Data for this task:
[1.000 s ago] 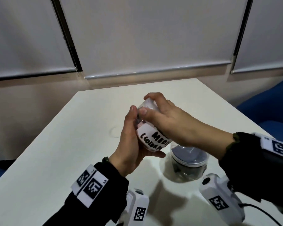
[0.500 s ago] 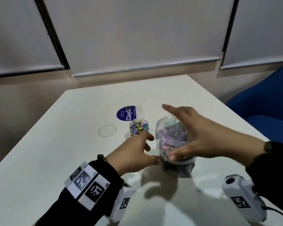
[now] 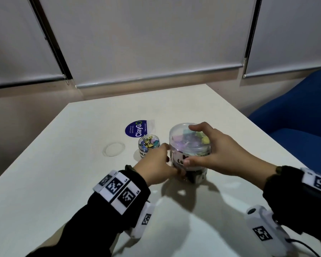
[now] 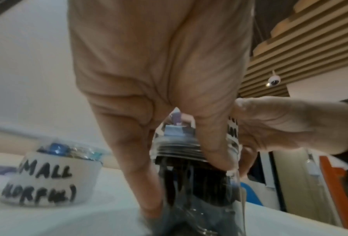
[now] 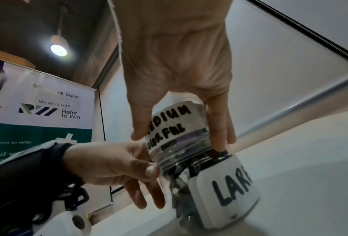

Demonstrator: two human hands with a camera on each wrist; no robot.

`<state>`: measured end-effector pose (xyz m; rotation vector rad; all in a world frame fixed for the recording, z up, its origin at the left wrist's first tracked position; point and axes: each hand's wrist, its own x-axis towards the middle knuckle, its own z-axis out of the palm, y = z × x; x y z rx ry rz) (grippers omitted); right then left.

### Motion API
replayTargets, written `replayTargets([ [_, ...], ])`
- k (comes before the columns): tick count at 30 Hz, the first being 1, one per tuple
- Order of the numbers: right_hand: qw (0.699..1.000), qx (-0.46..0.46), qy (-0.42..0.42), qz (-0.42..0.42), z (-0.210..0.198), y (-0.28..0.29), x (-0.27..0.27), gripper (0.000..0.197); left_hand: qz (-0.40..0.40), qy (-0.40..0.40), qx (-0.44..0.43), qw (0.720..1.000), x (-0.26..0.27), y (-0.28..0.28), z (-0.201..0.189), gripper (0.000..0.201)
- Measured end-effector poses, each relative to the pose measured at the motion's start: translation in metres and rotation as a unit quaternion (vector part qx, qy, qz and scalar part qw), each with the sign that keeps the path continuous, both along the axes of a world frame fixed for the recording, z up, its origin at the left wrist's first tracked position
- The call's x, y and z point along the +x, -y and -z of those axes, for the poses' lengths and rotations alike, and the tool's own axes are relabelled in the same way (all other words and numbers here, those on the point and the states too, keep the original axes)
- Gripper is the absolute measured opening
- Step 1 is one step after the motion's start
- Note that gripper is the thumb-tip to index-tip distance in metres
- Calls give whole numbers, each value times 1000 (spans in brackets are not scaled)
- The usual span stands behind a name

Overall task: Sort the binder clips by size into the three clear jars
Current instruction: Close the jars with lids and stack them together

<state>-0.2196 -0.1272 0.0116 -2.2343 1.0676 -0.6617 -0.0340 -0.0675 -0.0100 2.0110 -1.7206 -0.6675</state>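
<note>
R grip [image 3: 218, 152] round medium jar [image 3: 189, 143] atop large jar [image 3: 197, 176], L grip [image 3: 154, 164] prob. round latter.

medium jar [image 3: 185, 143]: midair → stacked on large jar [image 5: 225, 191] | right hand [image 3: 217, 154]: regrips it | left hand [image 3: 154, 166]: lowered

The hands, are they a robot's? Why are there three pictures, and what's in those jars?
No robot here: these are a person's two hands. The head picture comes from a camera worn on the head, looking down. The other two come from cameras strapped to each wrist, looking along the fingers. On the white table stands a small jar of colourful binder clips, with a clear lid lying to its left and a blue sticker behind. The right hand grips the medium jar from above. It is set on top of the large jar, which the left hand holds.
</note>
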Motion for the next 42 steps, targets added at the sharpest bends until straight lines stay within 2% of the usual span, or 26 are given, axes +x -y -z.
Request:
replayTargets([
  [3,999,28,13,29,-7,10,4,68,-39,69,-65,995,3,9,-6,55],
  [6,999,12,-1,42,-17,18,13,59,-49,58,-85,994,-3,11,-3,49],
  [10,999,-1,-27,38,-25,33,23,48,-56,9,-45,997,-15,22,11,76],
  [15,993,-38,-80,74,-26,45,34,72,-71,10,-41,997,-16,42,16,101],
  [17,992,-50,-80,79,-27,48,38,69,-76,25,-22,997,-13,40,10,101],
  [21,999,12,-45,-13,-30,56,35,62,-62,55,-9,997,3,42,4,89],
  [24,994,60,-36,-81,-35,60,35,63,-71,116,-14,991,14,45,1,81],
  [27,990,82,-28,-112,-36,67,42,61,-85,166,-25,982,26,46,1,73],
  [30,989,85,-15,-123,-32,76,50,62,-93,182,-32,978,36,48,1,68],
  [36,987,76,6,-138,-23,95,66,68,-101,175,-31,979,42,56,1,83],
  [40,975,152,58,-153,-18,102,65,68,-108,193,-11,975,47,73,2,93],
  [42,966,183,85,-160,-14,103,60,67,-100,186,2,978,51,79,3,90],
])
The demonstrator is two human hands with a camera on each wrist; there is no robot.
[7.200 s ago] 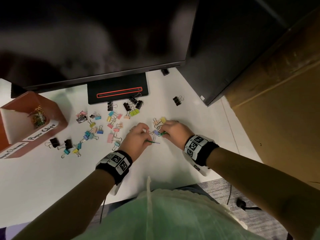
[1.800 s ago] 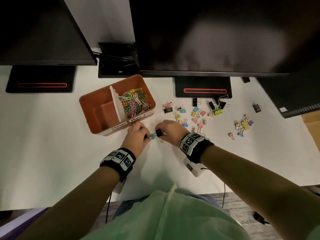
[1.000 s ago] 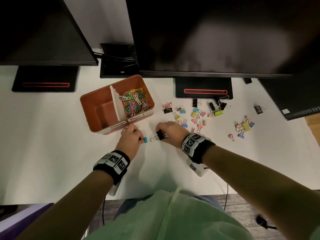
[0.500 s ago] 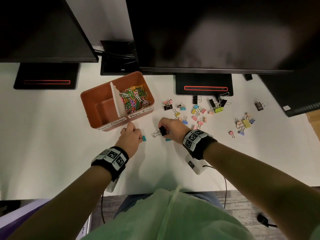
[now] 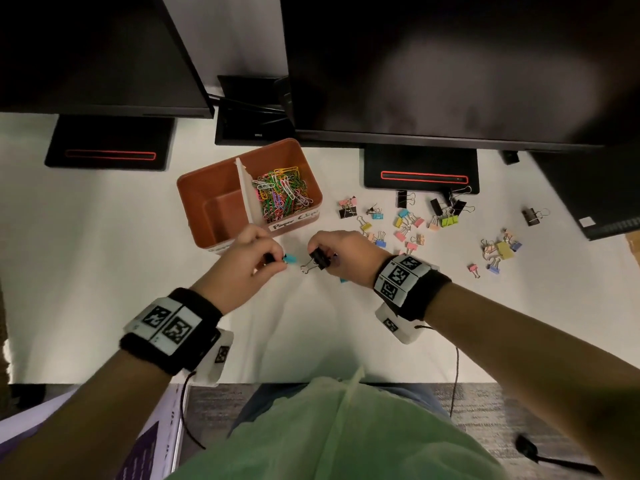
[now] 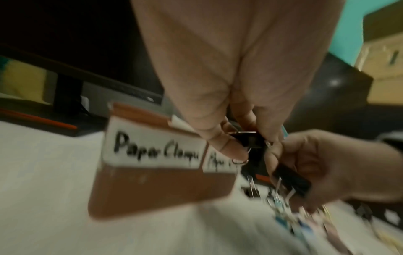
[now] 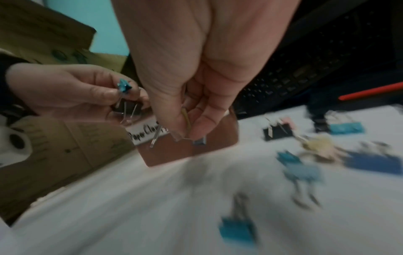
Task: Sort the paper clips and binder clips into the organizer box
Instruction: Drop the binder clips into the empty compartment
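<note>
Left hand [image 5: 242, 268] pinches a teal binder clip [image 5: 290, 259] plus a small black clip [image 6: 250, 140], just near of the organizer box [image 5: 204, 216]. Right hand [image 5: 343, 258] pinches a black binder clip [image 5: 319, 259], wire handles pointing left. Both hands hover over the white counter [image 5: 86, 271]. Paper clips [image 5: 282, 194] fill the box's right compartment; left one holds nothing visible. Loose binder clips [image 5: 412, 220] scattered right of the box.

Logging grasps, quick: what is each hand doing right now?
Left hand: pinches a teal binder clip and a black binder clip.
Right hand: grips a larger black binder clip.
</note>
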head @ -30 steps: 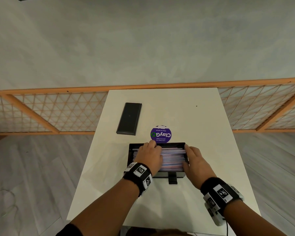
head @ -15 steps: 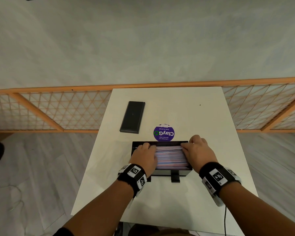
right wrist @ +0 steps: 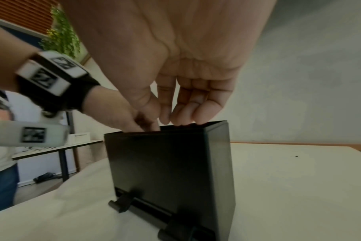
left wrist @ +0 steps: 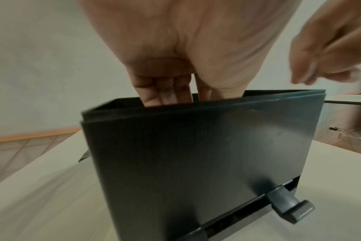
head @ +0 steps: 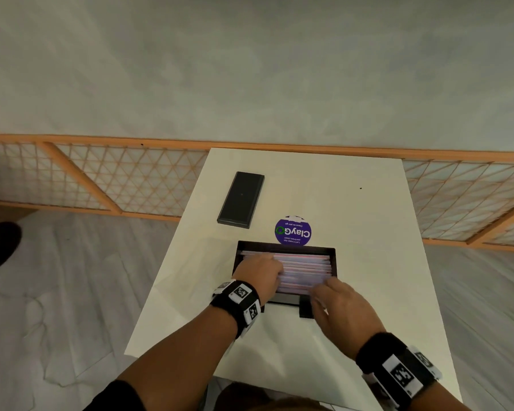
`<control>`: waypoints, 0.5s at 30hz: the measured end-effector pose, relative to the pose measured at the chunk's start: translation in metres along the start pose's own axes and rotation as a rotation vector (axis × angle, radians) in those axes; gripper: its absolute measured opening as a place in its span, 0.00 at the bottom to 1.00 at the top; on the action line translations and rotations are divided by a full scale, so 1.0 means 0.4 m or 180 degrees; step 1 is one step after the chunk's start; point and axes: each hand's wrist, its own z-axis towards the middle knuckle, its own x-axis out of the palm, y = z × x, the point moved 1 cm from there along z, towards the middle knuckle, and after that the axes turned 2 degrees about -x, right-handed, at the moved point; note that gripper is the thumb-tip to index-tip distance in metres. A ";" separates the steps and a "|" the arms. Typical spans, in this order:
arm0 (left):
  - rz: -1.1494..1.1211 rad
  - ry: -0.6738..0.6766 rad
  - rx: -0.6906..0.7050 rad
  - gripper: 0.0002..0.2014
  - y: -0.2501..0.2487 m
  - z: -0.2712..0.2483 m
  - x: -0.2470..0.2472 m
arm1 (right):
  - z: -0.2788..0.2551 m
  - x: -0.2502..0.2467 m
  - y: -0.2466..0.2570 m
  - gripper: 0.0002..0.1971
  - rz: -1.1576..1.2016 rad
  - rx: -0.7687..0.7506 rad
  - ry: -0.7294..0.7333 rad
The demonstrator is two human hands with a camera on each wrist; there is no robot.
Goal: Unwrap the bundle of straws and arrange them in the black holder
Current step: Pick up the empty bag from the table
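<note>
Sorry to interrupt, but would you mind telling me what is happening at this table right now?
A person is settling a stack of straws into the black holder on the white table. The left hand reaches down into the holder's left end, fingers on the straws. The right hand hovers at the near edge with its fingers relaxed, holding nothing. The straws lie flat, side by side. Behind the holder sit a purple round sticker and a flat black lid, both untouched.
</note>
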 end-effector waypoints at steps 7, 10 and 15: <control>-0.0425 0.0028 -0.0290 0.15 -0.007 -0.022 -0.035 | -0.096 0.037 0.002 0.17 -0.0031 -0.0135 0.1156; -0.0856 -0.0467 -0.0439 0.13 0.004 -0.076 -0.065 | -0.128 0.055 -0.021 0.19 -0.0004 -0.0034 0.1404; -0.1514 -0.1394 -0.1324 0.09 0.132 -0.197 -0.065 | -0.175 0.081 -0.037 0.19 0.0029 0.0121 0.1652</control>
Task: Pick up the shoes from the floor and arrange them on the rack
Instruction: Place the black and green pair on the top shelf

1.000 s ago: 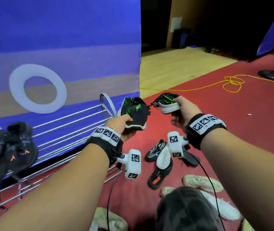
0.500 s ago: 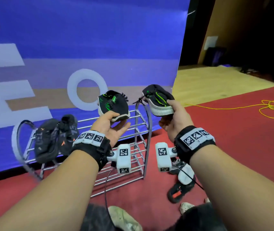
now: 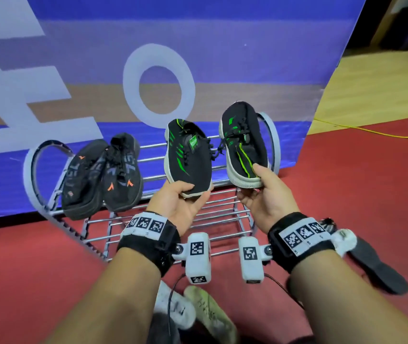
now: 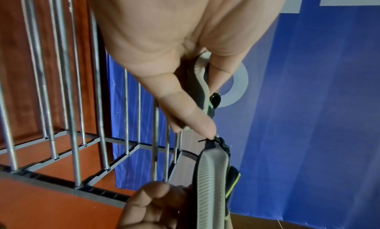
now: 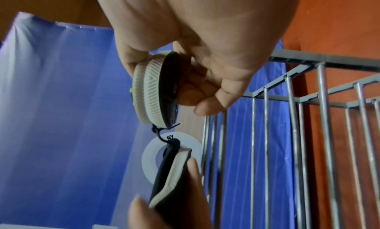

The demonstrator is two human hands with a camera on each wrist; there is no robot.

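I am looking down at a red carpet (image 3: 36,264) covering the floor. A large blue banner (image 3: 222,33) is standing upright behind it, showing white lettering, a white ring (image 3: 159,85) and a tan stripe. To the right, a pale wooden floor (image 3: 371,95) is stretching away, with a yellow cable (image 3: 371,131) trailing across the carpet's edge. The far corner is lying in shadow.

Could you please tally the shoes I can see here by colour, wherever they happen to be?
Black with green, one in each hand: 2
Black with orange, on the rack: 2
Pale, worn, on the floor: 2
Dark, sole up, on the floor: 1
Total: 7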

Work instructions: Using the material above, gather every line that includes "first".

Exercise output:
`<state>`: measured end-effector pose (xyz m; rotation vector rad; all in a world frame fixed for the recording, z up, its origin at the left wrist's first tracked position; point and axes: each hand's wrist, its own x-axis towards the middle knuckle, its own z-axis out of the palm, y = z × x; x y z rx ry rz) (grippers omitted); right then left.
- k (comes before the columns): tick count at 30 Hz, the first being 1, one per tuple
- Measured end-effector poses, each relative to the pose measured at the motion's start: translation in metres and rotation as a unit quaternion (vector part qx, qy, qz and scalar part qw), each with the sign that keeps the path continuous, both along the axes of a world frame fixed for the recording, z up, its origin at the left wrist's first tracked position

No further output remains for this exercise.